Catalogue général et raisonné des Camées et Pierres gravées de la Bibliothèque impériale, par M. Chabouillet[2]

Une des tendances actuelles de l’érudition dans notre pays, — et nous souhaiterions que cette tendance achevât de se convertir en coutume, — est le désir d’intéresser la foule à des questions qu’on ne soulevait jadis que pour alimenter entre experts la controverse, et que l’on discutait en quelque façon à huis-clos. Le temps est loin déjà où les savans de profession se gardaient bien de parler notre langue, comme s’ils eussent craint de profaner la science en la dégageant de l’attirail scolastique, et de trahir leur mandat personnel en recherchant le succès ailleurs que dans le monde des initiés. Ils ne dédaignent aujourd’hui ni une publicité plus vaste, ni des formes de démonstration mieux appropriées à nos habitudes, et nous ne croyons pas qu’il y ait dans ce double fait rien qui puisse fausser le rôle de la science, ou en compromettre la dignité.

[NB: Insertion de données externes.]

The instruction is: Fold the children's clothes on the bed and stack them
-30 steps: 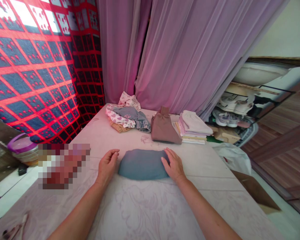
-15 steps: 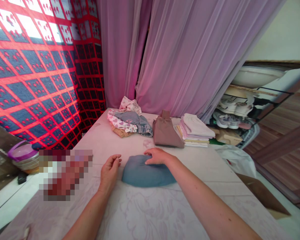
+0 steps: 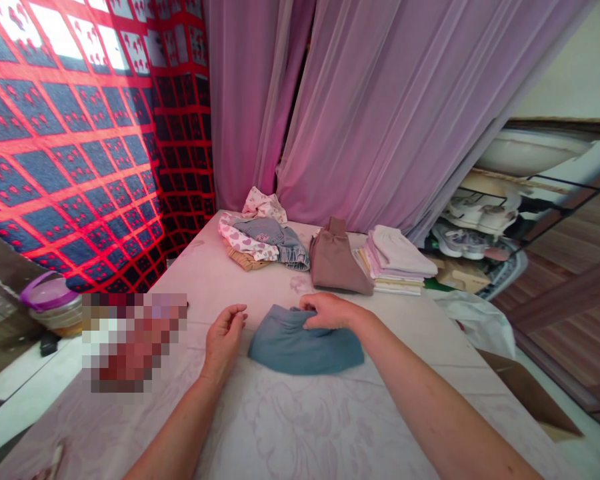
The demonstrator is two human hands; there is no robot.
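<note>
A small blue garment (image 3: 305,350), apparently shorts or a skirt, lies on the light patterned table cover (image 3: 290,427). Its upper edge looks gathered, like a waistband. My right hand (image 3: 333,311) pinches that edge from the right, with thumb and fingers curled on the cloth. To the left of the garment, a little apart from it, hovers my left hand (image 3: 225,333); its fingers are loosely bent and it holds nothing.
Beyond my hands lie folded brown pants (image 3: 337,263), a stack of folded light clothes (image 3: 397,257) and a loose pile of clothes with denim (image 3: 275,237). A blurred reddish patch (image 3: 135,347) is at the left edge. Purple curtains (image 3: 380,120) hang behind; a shoe rack (image 3: 480,213) stands right.
The blue garment's upper edge has become bunched under my right hand, and its left side slants more. My left hand stays beside it. The view has shifted slightly.
</note>
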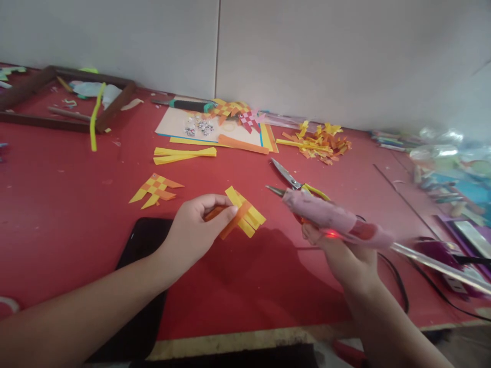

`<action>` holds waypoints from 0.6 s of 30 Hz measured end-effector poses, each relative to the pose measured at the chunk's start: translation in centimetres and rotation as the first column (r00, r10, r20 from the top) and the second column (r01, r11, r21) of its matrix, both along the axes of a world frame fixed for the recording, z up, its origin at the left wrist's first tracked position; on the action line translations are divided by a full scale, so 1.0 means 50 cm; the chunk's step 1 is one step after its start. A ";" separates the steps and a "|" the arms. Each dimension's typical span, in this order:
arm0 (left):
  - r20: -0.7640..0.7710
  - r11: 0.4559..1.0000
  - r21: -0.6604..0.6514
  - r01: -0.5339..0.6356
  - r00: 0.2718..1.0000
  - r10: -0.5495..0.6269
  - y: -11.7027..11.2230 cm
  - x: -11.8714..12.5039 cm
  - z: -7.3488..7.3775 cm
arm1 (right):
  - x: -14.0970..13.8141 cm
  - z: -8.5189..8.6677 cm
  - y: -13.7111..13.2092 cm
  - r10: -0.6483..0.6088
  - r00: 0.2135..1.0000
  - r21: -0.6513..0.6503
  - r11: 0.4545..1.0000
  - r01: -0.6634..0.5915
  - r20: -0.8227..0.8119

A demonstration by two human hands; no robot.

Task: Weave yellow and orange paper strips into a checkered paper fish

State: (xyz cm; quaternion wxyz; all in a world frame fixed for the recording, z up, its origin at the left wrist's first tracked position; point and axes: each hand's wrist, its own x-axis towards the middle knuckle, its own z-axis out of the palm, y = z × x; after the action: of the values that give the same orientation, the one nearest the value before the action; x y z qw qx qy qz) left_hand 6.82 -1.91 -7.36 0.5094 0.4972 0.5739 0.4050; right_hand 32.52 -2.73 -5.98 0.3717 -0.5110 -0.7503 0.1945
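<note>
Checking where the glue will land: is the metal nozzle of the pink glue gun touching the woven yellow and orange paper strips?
Apart. The head view shows bare red table between the pink glue gun's nozzle and the woven yellow and orange paper strips held by the left hand.

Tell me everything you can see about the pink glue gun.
The glue gun is pale pink, smudged and worn, plastic by its look, with a slim metal nozzle at its front end. A small red light glows on its underside near the grip. A clear glue stick juts out of its back. The right hand grips it from below and holds it above the red table, lying nearly level, nozzle aimed left toward the woven paper strips in the left hand, not touching them.
</note>
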 end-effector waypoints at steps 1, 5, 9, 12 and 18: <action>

Les travaux archéologiques, par exemple, ont-ils, au fond, moins de sérieux depuis qu’ils n’affectent plus cette majesté un peu aride que prescrivait la tradition ? En attribuant une part plus large que par le passé à l’élément littéraire, aux aperçus généraux, à l’appréciation critique des faits, l’érudition en matière d’archéologie a produit des ouvrages profitables à tout le monde, parce que les spécimens de l’art y sont décrits et jugés avec les développemens nécessaires, au lieu d’être, comme autrefois, sèchement étiquetés d’une date, d’une formule technique ou d’un nom. Il n’est pas même jusqu’aux travaux de simple nomenclature, il n’est pas jusqu’aux catalogues de nos collections publiques où ne se révèle l’intention d’animer autant que possible le sujet, et de faire pressentir, à propos des objets mentionnés, quelque chose de la marche de

  1. Pondichéry, imprimé par ordre du gouvernement ; 1857.
  2. 1 vol. in-18, chez Claye, rue Saint-Benoît, 7.